The final painting is still on my easel, done (so far) in one session.  This time I'm using a combination of Holbein and Grumbacher paints, along with the Holbein medium.  In this painting, I have used a very thin coat of medium only to start the painting.  You don't need the white paint in the mixture.  The medium alone will create a slightly slippery surface (but still tacky) to work on.

Hope you enjoy the paintings and the information on how they were created.


Sunday, May 9, 2010

The Spotlight on WetCanvas

As a guide for the pastel forum on the website WetCanvas.com, I occasionally host a monthly activity thread, and when I am not hosting, I have been taking part, too.  Each month we put the Spotlight on either a compositional or technical challenge, and focus on a particular subject.  It is fun to see how others interpret the same reference photos.  It's a great way to experiment and learn from others in a low pressure atmosphere.

Here are some of my pastels from the first few months of The Spotlight.

This one is done with a wet underpainting - watercolor in this case.  Approx. 11" x 15" on Pastelmat paper.  From a photo by Paula Ford.

The Spotlight was on flowers when I did this pastel from my own photo.  Also on Pastelmat, 15" x 11".

This month the Spotlight is on water.  Here are two paintings that I have done this week.  The first from a photo from the WetCanvas reference library, on Pastelmat, 11" x 15".

And this painting from another beautiful photo by Paula Ford.  On Uart 500 grit, approx. 17" x 11".

Sometimes it is a good idea to approach each painting as an experiment.  This way, there is no pressure to produce a masterpiece!  And by narrowing your focus, it seems easier to stay on track and keep your painting from getting too complex.

Saturday, February 6, 2010

Penfield Art Association annual juried show

The Penfield Art Association is currently having its annual juried show.  I have two entries - both pastels!  For those in the Rochester area, the show runs thru February 27th.  Its at the Barnes & Noble bookstore in Pittsford Plaza.  If you get a chance, check it out! 

Friday, October 16, 2009

Photos - Adirondacks Fall 2009

I try to take a yearly trip to the Adirondacks every fall to see the fall foliage and take some photos.  Like many artists, I have developed an interest in photography.  Here are a few of my favorite pics from my trip.

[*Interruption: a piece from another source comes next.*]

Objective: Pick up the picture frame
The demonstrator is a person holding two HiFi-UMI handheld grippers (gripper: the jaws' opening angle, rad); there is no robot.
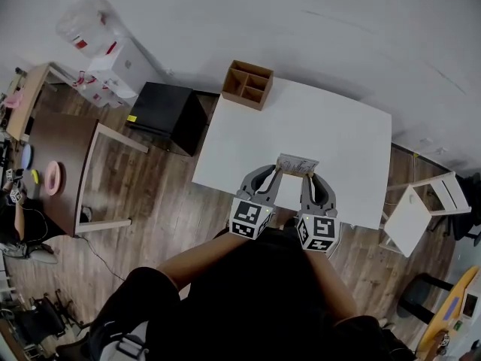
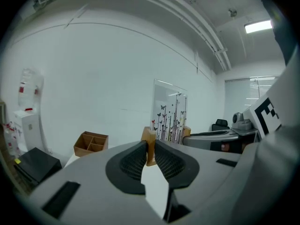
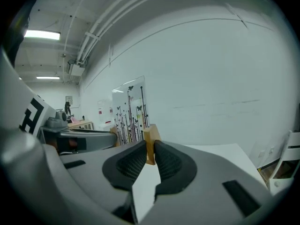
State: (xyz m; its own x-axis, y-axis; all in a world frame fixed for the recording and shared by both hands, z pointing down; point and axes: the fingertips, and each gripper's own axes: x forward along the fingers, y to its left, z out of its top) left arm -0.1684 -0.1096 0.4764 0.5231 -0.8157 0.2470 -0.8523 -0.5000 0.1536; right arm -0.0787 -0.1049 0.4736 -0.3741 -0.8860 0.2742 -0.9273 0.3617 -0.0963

Lake Abanakee, near Indian Lake

The Hudson River near North Creek

From the "scenic view" near Indian Lake

Monday, October 5, 2009

My latest pastel

My latest pastel from a photo by Paula Ford.  On the new Pastelmat paper, size 12" x 15.5".  Pastelmat has been getting a lot of positive comments on WetCanvas.com and this is my first attempt using it.  The paper has a very fine grain - and feels almost smooth to the touch. but boy does it grip that initial layer of pastel.  For those who like to finger blend to cover the paper with their first layer (like me) - it's not happening!  That fine grain grips the pastel and it barely can be moved.  Yet, after the first couple layers are put down, the grain is filled and blending is possible.  But, at least to me, it seemed like the grain was filled fairly quickly and not that many layers are possible.  More layers, of course, than the textured (but essentially smooth) papers like Canson, but not as many as velour or the sanded papers.  How many layers depends, of course, on the softness of the pastel and the heaviness of application.

Still, the results were favorable and I will experiment some more with this paper.  This particular sheet was a color named buttercup (a bright ochre color).  The pad I bought has 3 other colors - maize (a lighter cream color) and dark and light gray.  It seems like the pads have either these 4 colors or a different combination of 4.  Pastelmat is made by Clairefontaine.